> [REQUIRED WORK]:
Reproduce the listing verbatim.

> [DATA UNDER STUDY]:
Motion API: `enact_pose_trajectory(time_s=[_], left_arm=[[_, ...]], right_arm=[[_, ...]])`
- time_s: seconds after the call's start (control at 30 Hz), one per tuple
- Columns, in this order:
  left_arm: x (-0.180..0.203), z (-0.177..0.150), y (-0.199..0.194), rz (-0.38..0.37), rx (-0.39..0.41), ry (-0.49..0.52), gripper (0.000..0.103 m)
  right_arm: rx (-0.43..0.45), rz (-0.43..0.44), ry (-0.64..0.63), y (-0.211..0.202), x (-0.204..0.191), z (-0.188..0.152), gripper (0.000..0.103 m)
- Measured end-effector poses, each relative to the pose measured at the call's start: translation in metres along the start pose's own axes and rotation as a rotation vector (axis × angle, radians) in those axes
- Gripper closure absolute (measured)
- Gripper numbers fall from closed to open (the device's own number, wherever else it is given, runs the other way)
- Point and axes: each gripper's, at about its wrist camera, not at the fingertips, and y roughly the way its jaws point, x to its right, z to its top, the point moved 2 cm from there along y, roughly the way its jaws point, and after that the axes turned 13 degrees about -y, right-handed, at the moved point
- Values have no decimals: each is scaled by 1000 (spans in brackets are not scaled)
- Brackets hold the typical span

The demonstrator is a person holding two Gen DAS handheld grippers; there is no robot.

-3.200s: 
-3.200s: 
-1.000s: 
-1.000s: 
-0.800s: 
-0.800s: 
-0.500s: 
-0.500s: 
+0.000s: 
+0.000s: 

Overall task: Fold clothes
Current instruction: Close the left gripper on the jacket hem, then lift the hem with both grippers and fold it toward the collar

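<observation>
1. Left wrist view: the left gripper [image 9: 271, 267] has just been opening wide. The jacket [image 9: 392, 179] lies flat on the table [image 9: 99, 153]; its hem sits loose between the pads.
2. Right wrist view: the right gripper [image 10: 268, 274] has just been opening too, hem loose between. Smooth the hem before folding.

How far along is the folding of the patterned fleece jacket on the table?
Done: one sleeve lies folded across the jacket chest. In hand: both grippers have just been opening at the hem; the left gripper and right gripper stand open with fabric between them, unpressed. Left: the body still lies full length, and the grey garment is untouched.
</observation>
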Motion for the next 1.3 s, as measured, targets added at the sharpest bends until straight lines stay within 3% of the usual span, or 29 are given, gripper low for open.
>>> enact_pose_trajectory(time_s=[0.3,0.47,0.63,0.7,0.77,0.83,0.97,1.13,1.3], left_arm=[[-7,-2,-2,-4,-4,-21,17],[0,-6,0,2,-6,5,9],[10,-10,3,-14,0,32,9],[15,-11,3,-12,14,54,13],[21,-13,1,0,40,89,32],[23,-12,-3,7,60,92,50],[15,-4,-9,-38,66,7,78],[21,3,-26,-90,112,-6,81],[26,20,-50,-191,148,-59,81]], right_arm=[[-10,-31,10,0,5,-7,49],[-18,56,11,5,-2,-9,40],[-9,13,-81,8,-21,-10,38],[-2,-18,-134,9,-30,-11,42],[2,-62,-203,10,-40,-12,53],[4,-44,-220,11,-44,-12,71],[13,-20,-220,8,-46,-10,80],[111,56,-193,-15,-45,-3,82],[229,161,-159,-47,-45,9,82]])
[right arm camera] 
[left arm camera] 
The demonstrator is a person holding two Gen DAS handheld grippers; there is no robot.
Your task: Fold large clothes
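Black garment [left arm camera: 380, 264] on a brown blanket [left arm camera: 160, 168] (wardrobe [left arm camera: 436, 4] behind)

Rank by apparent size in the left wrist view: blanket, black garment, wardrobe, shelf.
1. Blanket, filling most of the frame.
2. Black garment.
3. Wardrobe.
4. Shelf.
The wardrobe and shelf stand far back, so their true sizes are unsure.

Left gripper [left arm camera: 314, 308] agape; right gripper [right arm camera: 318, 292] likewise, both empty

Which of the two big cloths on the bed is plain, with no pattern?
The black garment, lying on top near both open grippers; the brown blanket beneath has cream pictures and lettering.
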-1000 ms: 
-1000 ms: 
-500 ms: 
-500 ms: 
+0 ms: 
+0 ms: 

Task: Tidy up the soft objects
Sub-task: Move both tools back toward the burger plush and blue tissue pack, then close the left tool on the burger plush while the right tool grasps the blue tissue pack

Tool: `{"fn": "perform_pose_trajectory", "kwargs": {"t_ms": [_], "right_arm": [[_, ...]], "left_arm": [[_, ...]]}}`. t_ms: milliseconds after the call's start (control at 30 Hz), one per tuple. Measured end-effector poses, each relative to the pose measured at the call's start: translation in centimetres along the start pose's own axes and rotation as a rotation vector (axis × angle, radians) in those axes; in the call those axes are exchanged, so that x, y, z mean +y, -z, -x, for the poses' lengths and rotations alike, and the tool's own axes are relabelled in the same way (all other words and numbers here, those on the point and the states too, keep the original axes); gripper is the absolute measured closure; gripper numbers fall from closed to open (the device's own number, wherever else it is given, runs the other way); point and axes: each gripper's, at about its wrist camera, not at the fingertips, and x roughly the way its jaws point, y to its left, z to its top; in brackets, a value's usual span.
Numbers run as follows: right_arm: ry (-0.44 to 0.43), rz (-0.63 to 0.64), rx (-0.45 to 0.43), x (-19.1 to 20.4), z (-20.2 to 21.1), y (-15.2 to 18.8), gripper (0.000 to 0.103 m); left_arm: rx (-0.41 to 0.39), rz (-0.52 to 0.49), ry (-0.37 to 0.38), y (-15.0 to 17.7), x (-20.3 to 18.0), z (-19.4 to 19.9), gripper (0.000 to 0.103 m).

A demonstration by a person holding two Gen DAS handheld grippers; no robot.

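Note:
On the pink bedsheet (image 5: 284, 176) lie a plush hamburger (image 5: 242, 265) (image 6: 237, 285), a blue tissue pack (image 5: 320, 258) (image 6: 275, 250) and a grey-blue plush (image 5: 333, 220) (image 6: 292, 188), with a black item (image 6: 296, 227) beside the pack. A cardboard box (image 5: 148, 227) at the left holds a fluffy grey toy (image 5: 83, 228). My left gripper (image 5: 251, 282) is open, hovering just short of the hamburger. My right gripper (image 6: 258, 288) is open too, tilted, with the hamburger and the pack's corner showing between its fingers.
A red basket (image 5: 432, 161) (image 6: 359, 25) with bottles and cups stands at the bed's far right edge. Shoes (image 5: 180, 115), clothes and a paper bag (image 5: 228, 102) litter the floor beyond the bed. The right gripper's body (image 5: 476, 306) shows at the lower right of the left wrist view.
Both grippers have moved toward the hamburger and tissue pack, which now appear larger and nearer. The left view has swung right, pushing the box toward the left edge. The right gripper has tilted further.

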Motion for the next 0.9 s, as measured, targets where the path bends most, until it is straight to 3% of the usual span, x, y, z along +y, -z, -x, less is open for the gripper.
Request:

> [PROBLEM SOLUTION]:
Motion API: `enact_pose_trajectory(time_s=[_], left_arm=[[_, ...]], right_arm=[[_, ...]])`
- time_s: seconds after the call's start (control at 30 Hz), one per tuple
- Columns, in this order:
  left_arm: x (-0.180..0.203), z (-0.177..0.150), y (-0.199..0.194), rz (-0.38..0.37), rx (-0.39..0.41), ry (-0.49..0.52), gripper (0.000..0.103 m)
  right_arm: rx (-0.43..0.45), rz (-0.43..0.44), ry (-0.64..0.63), y (-0.211..0.202), x (-0.204..0.191), z (-0.188..0.152), gripper (0.000..0.103 m)
- Measured end-effector poses, each relative to the pose measured at the call's start: translation in metres along the start pose's own axes and rotation as a rotation vector (axis × angle, radians) in those axes
- Gripper closure absolute (measured)
- Gripper numbers fall from closed to open (the device's own number, wherever else it is given, runs the other way)
- Point and axes: each gripper's, at about its wrist camera, not at the fingertips, and y roughly the way its jaws point, x to its right, z to its top, the point moved 2 cm from there along y, roughly the way its jaws point, and after that the axes turned 13 degrees about -y, right-handed, at the moved point
- Values have no decimals: each is scaled by 1000 (spans in brackets are not scaled)
- Brackets hold the typical span

The demonstrator is a person holding two Gen DAS handheld grippers; there is no robot.

-3.200s: 
-3.200s: 
-1.000s: 
-1.000s: 
-0.800s: 
-0.800s: 
-0.500s: 
-0.500s: 
+0.000s: 
+0.000s: 

Overall task: Fold clothes
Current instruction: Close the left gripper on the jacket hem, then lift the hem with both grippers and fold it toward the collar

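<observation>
1. Left wrist view: the left gripper [image 9: 271, 267] has just been opening wide. The jacket [image 9: 392, 179] lies flat on the table [image 9: 99, 153]; its hem sits loose between the pads.
2. Right wrist view: the right gripper [image 10: 268, 274] has just been opening too, hem loose between. Smooth the hem before folding.

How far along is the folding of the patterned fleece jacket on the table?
Done: one sleeve lies folded across the jacket chest. In hand: both grippers have just been opening at the hem; the left gripper and right gripper stand open with fabric between them, unpressed. Left: the body still lies full length, and the grey garment is untouched.
</observation>
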Motion for the next 1.3 s, as measured, targets added at the sharpest bends until straight lines stay within 3% of the usual span, or 29 are given, gripper low for open.
>>> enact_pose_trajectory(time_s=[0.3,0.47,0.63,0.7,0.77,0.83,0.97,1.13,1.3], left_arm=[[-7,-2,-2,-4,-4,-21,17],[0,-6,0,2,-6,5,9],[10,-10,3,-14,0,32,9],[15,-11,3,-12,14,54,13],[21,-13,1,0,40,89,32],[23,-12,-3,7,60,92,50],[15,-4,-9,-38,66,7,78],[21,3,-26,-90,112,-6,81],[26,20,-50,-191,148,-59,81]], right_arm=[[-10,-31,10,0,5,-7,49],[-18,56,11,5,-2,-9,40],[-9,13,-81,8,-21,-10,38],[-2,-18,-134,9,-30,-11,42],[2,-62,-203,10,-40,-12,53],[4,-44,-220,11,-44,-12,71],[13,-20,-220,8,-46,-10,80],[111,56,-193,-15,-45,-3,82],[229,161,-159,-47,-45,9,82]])
[right arm camera] 
[left arm camera] 
The demonstrator is a person holding two Gen DAS handheld grippers; there is no robot.
Your task: Fold large clothes
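Black garment [left arm camera: 380, 264] on a brown blanket [left arm camera: 160, 168] (wardrobe [left arm camera: 436, 4] behind)

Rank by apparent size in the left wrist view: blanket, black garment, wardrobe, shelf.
1. Blanket, filling most of the frame.
2. Black garment.
3. Wardrobe.
4. Shelf.
The wardrobe and shelf stand far back, so their true sizes are unsure.

Left gripper [left arm camera: 314, 308] agape; right gripper [right arm camera: 318, 292] likewise, both empty

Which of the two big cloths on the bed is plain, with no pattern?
The black garment, lying on top near both open grippers; the brown blanket beneath has cream pictures and lettering.
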-1000 ms: 
-1000 ms: 
-500 ms: 
-500 ms: 
+0 ms: 
+0 ms: 

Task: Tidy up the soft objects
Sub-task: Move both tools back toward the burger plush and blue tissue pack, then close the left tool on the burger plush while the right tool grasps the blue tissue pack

Tool: `{"fn": "perform_pose_trajectory", "kwargs": {"t_ms": [_], "right_arm": [[_, ...]], "left_arm": [[_, ...]]}}`. t_ms: milliseconds after the call's start (control at 30 Hz), one per tuple. Measured end-effector poses, each relative to the pose measured at the call's start: translation in centimetres along the start pose's own axes and rotation as a rotation vector (axis × angle, radians) in those axes; in the call those axes are exchanged, so that x, y, z mean +y, -z, -x, for the poses' lengths and rotations alike, and the tool's own axes are relabelled in the same way (all other words and numbers here, those on the point and the states too, keep the original axes); gripper is the absolute measured closure; gripper numbers fall from closed to open (the device's own number, wherever else it is given, runs the other way); point and axes: each gripper's, at about its wrist camera, not at the fingertips, and x roughly the way its jaws point, y to its left, z to its top; in brackets, a value's usual span.
Numbers run as follows: right_arm: ry (-0.44 to 0.43), rz (-0.63 to 0.64), rx (-0.45 to 0.43), x (-19.1 to 20.4), z (-20.2 to 21.1), y (-15.2 to 18.8), gripper (0.000 to 0.103 m); left_arm: rx (-0.41 to 0.39), rz (-0.52 to 0.49), ry (-0.37 to 0.38), y (-15.0 to 17.7), x (-20.3 to 18.0), z (-19.4 to 19.9), gripper (0.000 to 0.103 m).

A demonstration by a person holding two Gen DAS handheld grippers; no robot.

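Note:
On the pink bedsheet (image 5: 284, 176) lie a plush hamburger (image 5: 242, 265) (image 6: 237, 285), a blue tissue pack (image 5: 320, 258) (image 6: 275, 250) and a grey-blue plush (image 5: 333, 220) (image 6: 292, 188), with a black item (image 6: 296, 227) beside the pack. A cardboard box (image 5: 148, 227) at the left holds a fluffy grey toy (image 5: 83, 228). My left gripper (image 5: 251, 282) is open, hovering just short of the hamburger. My right gripper (image 6: 258, 288) is open too, tilted, with the hamburger and the pack's corner showing between its fingers.
A red basket (image 5: 432, 161) (image 6: 359, 25) with bottles and cups stands at the bed's far right edge. Shoes (image 5: 180, 115), clothes and a paper bag (image 5: 228, 102) litter the floor beyond the bed. The right gripper's body (image 5: 476, 306) shows at the lower right of the left wrist view.
Both grippers have moved toward the hamburger and tissue pack, which now appear larger and nearer. The left view has swung right, pushing the box toward the left edge. The right gripper has tilted further.
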
Motion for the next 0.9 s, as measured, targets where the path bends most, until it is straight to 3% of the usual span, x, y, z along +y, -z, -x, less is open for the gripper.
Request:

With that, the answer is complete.